(WORK REQUIRED): For the listing below, output exactly the lines from the line with "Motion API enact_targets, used" up to and including the line with "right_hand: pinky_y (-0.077", and no other lines.
*** INFORMATION SUPPLIED
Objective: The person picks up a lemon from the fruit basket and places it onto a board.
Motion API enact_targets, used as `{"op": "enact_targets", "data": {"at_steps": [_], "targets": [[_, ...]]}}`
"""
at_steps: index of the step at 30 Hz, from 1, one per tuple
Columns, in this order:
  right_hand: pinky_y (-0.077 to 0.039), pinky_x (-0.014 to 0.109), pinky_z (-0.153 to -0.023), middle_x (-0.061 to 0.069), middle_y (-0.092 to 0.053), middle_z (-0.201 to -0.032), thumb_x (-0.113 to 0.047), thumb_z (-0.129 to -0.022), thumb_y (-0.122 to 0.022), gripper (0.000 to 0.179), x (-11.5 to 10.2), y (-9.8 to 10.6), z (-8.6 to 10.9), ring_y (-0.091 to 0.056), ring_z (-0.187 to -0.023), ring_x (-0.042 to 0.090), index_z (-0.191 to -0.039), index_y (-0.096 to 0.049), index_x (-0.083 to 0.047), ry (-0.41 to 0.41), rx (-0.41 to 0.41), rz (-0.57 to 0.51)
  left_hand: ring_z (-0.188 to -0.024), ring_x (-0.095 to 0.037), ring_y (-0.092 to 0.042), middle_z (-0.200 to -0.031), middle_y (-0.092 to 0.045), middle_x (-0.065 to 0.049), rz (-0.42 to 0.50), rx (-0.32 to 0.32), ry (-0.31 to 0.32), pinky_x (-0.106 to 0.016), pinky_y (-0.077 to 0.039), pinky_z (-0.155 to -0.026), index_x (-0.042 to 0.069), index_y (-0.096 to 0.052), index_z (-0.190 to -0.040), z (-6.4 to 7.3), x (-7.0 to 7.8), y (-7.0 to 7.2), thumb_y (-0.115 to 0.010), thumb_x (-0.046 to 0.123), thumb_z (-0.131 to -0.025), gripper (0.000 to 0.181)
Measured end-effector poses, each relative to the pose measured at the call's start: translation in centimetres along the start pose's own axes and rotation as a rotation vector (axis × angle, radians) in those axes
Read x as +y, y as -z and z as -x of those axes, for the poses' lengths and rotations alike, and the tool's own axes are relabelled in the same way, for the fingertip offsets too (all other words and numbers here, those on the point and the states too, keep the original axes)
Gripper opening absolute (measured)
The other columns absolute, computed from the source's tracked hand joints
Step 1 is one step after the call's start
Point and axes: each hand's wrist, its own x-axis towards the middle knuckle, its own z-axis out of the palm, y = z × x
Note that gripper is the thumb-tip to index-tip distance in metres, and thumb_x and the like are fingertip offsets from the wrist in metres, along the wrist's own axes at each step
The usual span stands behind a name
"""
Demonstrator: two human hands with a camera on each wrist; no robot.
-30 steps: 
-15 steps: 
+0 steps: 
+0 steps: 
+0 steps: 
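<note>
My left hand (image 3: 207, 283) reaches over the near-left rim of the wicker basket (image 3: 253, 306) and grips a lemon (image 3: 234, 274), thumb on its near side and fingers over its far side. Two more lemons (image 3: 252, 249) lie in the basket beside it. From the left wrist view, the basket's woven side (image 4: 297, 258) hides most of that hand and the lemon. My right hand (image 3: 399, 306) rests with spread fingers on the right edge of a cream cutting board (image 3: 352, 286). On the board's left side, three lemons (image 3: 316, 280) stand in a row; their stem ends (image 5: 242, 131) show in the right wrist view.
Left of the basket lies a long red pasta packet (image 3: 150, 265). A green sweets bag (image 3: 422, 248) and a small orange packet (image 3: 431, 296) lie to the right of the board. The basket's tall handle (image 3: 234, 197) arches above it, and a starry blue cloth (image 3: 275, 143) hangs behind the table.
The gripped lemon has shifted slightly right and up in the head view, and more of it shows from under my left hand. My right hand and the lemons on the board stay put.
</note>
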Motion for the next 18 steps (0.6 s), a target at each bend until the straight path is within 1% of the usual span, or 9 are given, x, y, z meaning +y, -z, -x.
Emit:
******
(SOLUTION FOR THIS TASK):
Motion API enact_targets, used as `{"op": "enact_targets", "data": {"at_steps": [_], "targets": [[_, ...]]}}`
"""
at_steps: index of the step at 30 Hz, from 1, one per tuple
Columns, in this order:
  right_hand: pinky_y (-0.077 to 0.039), pinky_x (-0.014 to 0.109), pinky_z (-0.153 to -0.023), middle_x (-0.061 to 0.069), middle_y (-0.092 to 0.053), middle_z (-0.201 to -0.032), thumb_x (-0.113 to 0.047), thumb_z (-0.129 to -0.022), thumb_y (-0.122 to 0.022), gripper (0.000 to 0.179), x (-11.5 to 10.2), y (-9.8 to 10.6), z (-8.6 to 10.9), ring_y (-0.091 to 0.056), ring_z (-0.187 to -0.023), ring_x (-0.042 to 0.090), index_z (-0.191 to -0.039), index_y (-0.096 to 0.049), index_x (-0.083 to 0.047), ry (-0.41 to 0.41), rx (-0.41 to 0.41), rz (-0.57 to 0.51)

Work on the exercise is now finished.